Many companies are working on their digital transformation, transitioning their traditional on-premises deployment to a cloud setup. Other companies, such as Picnic, have started in the cloud and are running a modern cloud native tech stack from the outset. Picnic’s infrastructure design focuses on a rapidly scalable cloud solution. Our vision supports quick growth, staying up-to-date with the latest technologies and focuses our effort on developing our stack, limiting the effort required to keep it up and running.
A few years ago, however, we deviated from this when we set-up on-premises servers, adopting a hybrid approach. This brought with it a whole load of challenges and required a different set of skills to operate. Recently, we reversed this decision and can proudly claim to be a cloud-only company again.
In this blog post we will take you along on our journey from cloud native to hybrid and back again. We will share why we set up on-premises servers in the first place, why we planned our migration back and how we executed this in a safe and stable fashion.

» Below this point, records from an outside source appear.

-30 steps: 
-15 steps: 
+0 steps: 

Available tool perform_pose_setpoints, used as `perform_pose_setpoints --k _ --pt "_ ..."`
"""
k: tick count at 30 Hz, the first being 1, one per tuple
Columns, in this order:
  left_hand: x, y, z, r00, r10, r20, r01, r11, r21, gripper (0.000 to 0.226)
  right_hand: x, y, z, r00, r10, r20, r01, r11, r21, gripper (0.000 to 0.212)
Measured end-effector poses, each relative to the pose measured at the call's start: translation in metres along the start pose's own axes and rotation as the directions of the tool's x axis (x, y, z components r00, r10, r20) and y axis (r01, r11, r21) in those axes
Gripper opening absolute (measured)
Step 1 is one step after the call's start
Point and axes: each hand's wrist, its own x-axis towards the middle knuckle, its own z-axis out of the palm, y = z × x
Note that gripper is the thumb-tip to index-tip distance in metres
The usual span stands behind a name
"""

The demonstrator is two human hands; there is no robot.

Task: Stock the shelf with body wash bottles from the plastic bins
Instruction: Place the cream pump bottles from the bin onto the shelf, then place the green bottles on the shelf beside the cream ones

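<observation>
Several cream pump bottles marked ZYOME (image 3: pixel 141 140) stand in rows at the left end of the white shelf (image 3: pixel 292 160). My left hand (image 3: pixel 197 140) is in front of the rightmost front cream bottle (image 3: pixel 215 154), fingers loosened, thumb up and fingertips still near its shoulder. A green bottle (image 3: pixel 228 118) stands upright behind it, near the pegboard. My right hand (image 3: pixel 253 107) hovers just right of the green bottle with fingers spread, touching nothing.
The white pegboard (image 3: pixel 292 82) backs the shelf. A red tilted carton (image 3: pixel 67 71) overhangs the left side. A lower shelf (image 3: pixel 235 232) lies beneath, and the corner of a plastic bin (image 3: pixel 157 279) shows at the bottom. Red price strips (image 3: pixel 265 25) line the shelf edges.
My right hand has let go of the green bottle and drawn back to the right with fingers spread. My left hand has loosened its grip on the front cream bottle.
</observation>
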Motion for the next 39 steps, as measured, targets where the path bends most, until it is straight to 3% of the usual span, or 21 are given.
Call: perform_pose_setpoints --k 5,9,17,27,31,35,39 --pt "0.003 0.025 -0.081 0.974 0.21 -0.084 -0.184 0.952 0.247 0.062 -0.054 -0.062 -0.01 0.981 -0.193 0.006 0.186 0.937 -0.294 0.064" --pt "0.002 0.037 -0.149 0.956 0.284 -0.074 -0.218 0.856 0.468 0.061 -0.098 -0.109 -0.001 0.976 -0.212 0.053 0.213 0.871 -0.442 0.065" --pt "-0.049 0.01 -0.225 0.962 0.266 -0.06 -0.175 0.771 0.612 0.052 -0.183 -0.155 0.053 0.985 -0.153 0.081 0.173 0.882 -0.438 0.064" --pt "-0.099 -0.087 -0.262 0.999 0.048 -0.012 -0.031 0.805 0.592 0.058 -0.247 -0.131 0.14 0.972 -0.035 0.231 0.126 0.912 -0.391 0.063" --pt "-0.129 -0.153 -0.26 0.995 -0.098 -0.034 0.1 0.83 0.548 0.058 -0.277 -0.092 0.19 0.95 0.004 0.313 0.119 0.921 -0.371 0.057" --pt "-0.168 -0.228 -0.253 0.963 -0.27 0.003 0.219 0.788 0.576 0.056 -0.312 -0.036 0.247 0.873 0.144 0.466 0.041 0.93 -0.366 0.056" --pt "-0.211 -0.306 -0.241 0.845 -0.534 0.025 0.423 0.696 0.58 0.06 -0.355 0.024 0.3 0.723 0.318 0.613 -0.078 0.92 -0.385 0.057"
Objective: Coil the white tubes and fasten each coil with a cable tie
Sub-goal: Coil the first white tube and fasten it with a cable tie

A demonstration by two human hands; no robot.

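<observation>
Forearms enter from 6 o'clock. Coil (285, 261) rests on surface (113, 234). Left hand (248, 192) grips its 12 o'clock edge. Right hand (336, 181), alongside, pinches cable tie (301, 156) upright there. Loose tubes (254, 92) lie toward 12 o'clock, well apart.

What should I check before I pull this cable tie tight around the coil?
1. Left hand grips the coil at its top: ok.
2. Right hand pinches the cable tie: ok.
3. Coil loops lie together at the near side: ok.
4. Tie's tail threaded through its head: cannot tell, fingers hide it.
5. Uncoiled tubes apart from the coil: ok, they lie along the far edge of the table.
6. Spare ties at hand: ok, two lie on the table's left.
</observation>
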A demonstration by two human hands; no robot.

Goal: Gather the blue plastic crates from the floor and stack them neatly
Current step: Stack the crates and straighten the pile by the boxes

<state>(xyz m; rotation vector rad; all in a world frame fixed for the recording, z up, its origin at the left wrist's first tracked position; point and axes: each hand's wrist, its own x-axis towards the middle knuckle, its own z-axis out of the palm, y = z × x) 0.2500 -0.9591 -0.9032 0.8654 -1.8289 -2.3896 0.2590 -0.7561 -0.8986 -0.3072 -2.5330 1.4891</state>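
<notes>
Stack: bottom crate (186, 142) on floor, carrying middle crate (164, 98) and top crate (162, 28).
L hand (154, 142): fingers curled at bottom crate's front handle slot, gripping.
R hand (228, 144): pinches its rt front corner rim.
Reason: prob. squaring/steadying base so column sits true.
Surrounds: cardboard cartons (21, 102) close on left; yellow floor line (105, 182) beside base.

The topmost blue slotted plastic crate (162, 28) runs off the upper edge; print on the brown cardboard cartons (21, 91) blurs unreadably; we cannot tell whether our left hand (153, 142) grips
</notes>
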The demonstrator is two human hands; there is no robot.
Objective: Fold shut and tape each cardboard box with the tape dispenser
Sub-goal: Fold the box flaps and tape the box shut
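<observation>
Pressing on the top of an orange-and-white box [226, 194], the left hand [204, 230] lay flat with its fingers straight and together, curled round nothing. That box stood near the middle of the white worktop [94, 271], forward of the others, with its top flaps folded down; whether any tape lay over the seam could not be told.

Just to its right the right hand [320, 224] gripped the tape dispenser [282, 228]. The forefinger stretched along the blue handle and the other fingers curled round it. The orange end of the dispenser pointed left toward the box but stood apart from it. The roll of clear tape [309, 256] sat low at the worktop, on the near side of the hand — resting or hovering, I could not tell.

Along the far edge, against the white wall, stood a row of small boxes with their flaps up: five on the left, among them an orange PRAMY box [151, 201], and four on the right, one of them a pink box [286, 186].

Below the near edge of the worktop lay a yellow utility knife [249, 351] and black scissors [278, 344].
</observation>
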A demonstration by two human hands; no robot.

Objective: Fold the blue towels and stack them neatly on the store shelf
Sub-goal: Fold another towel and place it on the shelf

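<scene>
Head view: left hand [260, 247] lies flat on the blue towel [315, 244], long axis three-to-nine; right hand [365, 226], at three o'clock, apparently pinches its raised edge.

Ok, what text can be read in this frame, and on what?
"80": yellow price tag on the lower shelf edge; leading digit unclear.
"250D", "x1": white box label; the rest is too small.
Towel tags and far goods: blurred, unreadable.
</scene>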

Running on-premises infrastructure
Learning 1: It is hard to learn the skills to run on-premises as a cloud native company
Let’s start with our initial decision to run workloads on on-premises servers. Almost two years ago, we launched an automated grocery warehouse. This warehouse uses robotics and kilometres of conveyor belts to gather and ship the groceries of our customers. For further details about this warehouse, look at this blog post we shared earlier: https://picnic.app/careers/how-we-got-robots-to-do-your-groceries
We installed on-premises servers in this warehouse to operate its systems due to the limit of the speed of light! We wouldn’t be able to consistently achieve sufficiently low response times with cloud-based servers, at least, that is what we initially assumed.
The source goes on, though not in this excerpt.